A Roth IRA is a common tax-efficient investment account.  The contributions made to the account are made on an after-tax basis, meaning that there’s no relief from early on.  However, any growth that comes from the account is tax-free as long as the investor leaves the money in a Roth IRA account for five years or more.

Before using this sort of account, the investor should know if they are eligible for it.  The rules are set up so that the investor (and their spouse) has earned income up to the amount they want to contribute to the investment.  There’s also an upper limit since this form of investment is made for middle-class investors.

Traditional IRA accounts

 Traditional IRA accounts are made to defer the payment of taxes.  The taxes are paid once the investor takes the money out of the IRA account.  The purpose is, therefore, for the investment to earn you enough to outweigh the tax payments.

Most investors use these accounts to separate their long-term savings, on which they won’t pay taxes until they use them, from their day-to-day earnings and expenses.  The money you have set in your IRA account can only be withdrawn when you’re 59 and six months old, so many use it as another retirement option.  If you withdraw the funds before that, there’s an additional tax of ten percent.

529 Education Savings Plan(s)

 This savings plan is also made to relieve tax burdens, but they are built for one specific purpose.  It’s a savings plan created to fund educational expenses.  Most investors set up such a plan as soon as they have kids as a way to prepare for their future.

They work the same as IRA funds, meaning that the growth made from it isn’t taxed as long as you keep the money in the account for at least five years.  529 Education Savings Plans have high contribution limits based on the annual gift exclusion, which is $17,000 in 2023.  With 529 Education Savings Plans, you can make a lump sum contribution of up to $85,000 per person.

Third Tier

 The last tier on our list is about the investments that bring high yields, but there are no tax benefits set for the profits made from them.  The best way to go is to go into these options once you already have the basics set with the accounts we’ve mentioned.

Investing in Crypto

 Cryptocurrencies have been around for a long time now, and it’s proven that they can be used for long-term asset management and investing.  The value of cryptocurrencies changes, and they are known to be volatile in the short term.  However, in the long run, the value keeps growing, which is the quality the investors are looking for.

There’s wide adoption, and it’s easy enough to learn how to buy Bitcoin and use the crypto exchanges.  The simplest way to approach this investment is to simply buy and hold it, and it will also resolve the issues that come from market volatility.

Non-Ira Investment Accounts

 Index Exchange Traded Funds (ETFs) are similar to other investment accounts we mentioned, but the difference is in how the profits made from these accounts are taxed.  There are no tax benefits for investing in ETFs, and investors need to pay a tax rate that is dependent on the amount they’ve profited.

In the last couple of months, ETF funds have started including Bitcoin ETFs.
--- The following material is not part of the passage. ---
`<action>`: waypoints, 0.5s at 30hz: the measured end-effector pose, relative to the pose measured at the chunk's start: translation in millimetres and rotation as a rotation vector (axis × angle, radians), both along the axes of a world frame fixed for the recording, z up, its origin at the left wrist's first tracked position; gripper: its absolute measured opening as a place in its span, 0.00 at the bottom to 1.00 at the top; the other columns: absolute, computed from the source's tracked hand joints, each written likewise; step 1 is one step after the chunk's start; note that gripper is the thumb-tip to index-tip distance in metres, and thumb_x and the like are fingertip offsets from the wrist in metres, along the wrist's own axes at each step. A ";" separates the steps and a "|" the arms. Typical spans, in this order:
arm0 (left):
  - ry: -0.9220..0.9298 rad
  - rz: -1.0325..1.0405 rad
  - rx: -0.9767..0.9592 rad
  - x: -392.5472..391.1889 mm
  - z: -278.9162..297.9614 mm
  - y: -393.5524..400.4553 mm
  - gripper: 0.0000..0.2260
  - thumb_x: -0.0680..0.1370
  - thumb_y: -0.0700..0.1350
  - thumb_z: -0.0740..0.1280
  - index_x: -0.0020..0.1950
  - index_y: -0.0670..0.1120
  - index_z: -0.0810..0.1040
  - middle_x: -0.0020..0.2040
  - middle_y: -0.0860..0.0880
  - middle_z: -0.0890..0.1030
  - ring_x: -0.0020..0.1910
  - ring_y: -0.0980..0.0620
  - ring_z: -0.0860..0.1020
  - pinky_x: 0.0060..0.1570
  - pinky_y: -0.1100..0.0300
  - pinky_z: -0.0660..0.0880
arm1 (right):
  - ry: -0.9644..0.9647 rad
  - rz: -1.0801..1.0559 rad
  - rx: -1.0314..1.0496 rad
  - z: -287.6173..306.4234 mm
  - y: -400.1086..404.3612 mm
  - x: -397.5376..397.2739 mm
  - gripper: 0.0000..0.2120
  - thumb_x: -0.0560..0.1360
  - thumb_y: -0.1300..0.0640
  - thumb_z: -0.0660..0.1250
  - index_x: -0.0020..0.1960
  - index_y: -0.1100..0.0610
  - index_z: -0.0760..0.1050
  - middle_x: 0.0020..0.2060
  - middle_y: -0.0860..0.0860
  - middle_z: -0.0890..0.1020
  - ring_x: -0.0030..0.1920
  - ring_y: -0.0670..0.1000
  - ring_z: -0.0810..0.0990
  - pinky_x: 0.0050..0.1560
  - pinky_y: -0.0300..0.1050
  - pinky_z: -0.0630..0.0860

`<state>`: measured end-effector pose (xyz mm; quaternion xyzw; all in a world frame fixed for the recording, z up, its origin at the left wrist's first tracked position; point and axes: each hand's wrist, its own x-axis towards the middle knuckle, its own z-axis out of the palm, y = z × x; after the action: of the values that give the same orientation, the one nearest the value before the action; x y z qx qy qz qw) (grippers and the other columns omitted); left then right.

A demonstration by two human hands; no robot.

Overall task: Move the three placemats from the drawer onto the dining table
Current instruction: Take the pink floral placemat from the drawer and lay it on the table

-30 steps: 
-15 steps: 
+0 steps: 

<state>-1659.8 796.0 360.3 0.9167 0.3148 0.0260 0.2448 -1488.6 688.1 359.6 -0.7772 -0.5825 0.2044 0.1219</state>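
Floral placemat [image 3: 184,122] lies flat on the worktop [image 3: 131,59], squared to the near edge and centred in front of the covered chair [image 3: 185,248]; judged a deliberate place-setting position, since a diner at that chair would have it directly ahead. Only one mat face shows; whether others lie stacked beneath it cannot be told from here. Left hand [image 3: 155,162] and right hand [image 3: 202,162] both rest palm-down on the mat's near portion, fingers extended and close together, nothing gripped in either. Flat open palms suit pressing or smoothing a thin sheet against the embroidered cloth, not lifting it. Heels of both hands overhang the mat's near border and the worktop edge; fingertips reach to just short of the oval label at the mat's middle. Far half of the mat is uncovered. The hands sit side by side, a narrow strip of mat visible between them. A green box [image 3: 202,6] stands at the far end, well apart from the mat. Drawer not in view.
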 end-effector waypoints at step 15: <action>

This is a way for investors to invest in crypto but without buying Bitcoin directly.  Instead, they invest in the funds, with value tied to the changes in Bitcoin value.  The introduction of these funds shows that Bitcoin and crypto, in general, are becoming a part of mainstream finance.

Conclusion

 Investing is an important financial tool for an individual or a household and vital for the economy as a whole.  The investors should make sure that they have a safety net planned out and that they don’t have any debt.

The sequence of investment decisions is also of imperative importance.  Most start with the funds that are funded by the matching deposits from their employers.  The next phase is to move on to funds that are not taxed or taxed at a low rate and then to funds for which there are no tax benefits.